Shell Game
The streets were bustling at the New Year’s Faire, with stands along the sides of the city’s main street, performers on miniature improvised stages in the center of the street at regular intervals, and people enjoying the holiday filling up most of the rest of the street. The area was crowded; ideal for pickpockets. And that was why Alej and his colleagues were there.
Normally, the half-fox, half-wyvern’s job wouldn’t take him into this kind of regular situations, but he had to admit it was a nice change of pace. Walking down the streets in plainclothes, on the lookout for pickpockets and conmen, was quite different from being responsible for the capture of cursed creatures such as werewolves or vampires when they stepped on the wrong side of the law.

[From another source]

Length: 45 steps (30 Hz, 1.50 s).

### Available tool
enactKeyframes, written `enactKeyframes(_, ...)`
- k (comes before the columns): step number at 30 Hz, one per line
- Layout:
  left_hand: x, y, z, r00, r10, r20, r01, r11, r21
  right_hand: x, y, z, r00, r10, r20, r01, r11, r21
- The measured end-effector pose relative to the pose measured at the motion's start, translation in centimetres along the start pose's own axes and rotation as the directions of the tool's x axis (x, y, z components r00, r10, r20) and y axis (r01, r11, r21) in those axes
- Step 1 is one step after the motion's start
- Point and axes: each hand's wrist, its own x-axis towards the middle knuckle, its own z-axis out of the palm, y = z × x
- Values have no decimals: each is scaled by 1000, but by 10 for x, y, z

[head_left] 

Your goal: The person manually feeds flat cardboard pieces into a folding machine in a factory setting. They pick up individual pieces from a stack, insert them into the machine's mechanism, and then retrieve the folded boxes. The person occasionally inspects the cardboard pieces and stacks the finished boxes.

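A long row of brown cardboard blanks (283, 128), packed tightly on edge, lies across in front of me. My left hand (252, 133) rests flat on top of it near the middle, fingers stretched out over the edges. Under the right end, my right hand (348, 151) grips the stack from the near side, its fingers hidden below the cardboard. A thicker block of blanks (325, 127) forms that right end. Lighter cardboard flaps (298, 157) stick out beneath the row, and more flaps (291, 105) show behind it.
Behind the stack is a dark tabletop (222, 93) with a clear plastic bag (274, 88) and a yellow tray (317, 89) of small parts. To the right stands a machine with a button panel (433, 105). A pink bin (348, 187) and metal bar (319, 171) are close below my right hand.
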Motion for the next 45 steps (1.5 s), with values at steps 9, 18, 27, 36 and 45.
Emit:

Nobody would recognize him, of course, possibly not even his own colleagues. That was one reason he’d been asked to serve the Faire; raev’s affinity for illusions made even an individual with relatively low power, such as his two-tailed self, virtually impossible to recognize, even for a normally eye-catching hybrid. Currently all he was doing was hide his wyvern features; a ruby-furred fox was unremarkable enough in the mixed crowd, where one with horns and spikes would not be.
“Sir! Sir!”
Alej turned toward the speaker, a man wearing a long-sleeved tunic, kneeling on a blanket on the street between two market stands, the keepers of those stands too busy to really notice his presence. In front of the stranger were three cups on a laquered-black tray, turned on their sides, the mouth of each facing the undercover police officer. He didn’t need to play theatre; his ears perked in interest, though the reason behind that interest was not what the shell man probably assumed it would be. “Yes?”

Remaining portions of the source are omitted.